Be honest with your cancer support system
Talk to your family and closest loved ones, if nobody else. Those closest to you deserve to know what you’re going through. Let them know that you’re scared. Tell them why. Ask them what about your situation they fear. Connect.
That said, always keep in mind that there is a line between sharing thoughts and fears and using each other as a dumping ground for negativity.
Try trauma counseling
Anyone who has been diagnosed with cancer, no matter how seemingly inconsequential, should undergo trauma counselling and other forms of cancer support. Coming to terms with what has happened begins here, and processing your trauma can improve strained relationships that will almost certainly be tested by diagnosis and treatment. It may also help stave off mental health issues that could crop up later, brought on by relapses or even remission
Find a cancer support group
Meeting with others who suffer from the same conditions, either in person or online, will put what you’re suffering into perspective. It’ll also help you feel less isolated. Loved ones can offer support, but that support can come across as hollow during times of despair. It helps to reach out to those who know exactly what you’re going through, because they’ve gone through or are enduring it themselves.A cancer support group can be an invaluable asset.
Get a therapist
The shock of a cancer diagnosis can knock all sorts of other issues loose. Left unresolved, these can impact your relationships and even your treatment. Depression is a very real, even expected risk, but so is the prospect of coming completely unmoored from reality as a result of untreated mental health problems. A therapist qualified in trauma recovery will be best positioned to direct you to someone who can help with your specific issues.

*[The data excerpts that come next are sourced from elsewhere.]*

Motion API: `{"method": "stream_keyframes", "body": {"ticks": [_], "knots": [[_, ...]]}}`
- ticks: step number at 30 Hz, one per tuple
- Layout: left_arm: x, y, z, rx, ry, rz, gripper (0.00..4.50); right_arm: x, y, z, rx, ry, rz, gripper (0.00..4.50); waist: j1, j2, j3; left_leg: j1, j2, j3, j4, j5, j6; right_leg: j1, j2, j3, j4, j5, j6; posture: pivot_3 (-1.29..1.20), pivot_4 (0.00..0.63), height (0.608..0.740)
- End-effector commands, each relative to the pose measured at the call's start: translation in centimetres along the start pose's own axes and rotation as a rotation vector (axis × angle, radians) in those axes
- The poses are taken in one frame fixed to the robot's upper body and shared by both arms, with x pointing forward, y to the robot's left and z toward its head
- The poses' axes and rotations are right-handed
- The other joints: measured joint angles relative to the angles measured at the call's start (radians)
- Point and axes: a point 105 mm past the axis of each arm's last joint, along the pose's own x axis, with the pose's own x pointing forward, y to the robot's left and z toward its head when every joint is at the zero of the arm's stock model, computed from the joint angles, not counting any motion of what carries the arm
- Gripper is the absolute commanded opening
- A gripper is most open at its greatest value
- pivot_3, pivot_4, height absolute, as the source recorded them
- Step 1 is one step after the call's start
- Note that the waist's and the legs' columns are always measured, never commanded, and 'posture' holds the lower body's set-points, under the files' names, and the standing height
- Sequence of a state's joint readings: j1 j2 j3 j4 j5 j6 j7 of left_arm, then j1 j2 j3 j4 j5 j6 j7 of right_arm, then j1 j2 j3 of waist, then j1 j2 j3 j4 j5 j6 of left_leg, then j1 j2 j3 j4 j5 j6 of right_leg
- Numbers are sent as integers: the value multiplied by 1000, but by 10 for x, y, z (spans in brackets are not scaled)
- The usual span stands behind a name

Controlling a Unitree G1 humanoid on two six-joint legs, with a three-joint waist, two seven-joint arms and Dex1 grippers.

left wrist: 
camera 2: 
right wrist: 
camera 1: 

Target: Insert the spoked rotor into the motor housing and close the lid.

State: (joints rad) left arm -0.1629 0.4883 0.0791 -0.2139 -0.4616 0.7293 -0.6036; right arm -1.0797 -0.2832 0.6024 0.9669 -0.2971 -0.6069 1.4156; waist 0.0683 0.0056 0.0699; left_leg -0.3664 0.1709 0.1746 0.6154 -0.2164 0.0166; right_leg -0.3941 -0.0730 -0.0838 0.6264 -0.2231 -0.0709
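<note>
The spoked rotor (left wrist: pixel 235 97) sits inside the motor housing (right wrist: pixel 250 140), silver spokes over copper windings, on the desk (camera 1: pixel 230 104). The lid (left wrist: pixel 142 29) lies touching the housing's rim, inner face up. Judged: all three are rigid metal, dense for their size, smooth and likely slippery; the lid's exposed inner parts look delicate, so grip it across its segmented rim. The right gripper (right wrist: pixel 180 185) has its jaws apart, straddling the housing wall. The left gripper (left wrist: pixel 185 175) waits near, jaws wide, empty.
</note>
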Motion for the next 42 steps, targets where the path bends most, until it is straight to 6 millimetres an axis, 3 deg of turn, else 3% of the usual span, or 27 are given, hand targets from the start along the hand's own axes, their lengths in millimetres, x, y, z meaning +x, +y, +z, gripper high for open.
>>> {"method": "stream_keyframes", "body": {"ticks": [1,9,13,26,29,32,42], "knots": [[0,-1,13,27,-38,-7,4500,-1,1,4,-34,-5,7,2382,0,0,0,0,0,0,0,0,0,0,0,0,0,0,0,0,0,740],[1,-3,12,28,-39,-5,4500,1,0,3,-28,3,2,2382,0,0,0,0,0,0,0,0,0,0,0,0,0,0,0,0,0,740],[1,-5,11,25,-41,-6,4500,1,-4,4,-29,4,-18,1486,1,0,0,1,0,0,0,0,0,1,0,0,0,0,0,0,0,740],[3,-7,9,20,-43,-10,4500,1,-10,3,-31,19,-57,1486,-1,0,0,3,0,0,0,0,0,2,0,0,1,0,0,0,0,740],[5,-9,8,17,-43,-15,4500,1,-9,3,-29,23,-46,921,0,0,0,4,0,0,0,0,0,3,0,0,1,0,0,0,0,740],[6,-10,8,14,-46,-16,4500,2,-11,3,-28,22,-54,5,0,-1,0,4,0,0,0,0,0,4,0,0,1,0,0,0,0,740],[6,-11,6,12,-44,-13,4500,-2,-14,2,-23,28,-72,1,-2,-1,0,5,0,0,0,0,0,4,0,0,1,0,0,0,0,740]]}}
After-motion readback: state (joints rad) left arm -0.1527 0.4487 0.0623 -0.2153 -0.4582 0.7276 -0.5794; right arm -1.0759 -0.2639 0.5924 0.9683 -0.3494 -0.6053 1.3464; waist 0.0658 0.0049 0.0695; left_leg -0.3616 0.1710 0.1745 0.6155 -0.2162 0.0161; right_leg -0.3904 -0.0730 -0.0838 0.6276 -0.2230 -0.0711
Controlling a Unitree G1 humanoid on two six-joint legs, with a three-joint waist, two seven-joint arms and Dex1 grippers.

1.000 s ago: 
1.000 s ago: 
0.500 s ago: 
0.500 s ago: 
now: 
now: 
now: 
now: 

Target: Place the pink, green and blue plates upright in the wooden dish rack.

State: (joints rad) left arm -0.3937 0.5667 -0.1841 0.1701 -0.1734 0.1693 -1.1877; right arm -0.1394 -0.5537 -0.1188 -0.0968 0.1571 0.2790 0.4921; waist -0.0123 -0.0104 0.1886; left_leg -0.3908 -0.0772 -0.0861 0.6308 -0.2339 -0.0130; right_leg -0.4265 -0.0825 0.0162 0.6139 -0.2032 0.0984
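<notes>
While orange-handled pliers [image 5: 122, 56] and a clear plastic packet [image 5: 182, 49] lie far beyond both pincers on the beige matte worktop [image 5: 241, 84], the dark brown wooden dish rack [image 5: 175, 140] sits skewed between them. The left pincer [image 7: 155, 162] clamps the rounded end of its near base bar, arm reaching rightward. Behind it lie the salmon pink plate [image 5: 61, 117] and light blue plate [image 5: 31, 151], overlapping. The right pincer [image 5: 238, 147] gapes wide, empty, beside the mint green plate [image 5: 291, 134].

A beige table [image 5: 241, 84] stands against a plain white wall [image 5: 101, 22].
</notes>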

If you’ve been diagnosed with cancer, the best gift you can give yourself is permission to feel the emotions you are most afraid of. Despair, fear, anger, depression, sadness: these are inevitable. And they can be channeled into a positive attitude simply by experiencing them as they are. It takes energy to hold these natural feelings at arm’s length. Letting them wash over you and fade away without shame can give you more energy to heal—or to live the life you want with the time you have left. Either choice is equally valid, and either is better than going down fighting an inner turmoil you have created within yourself.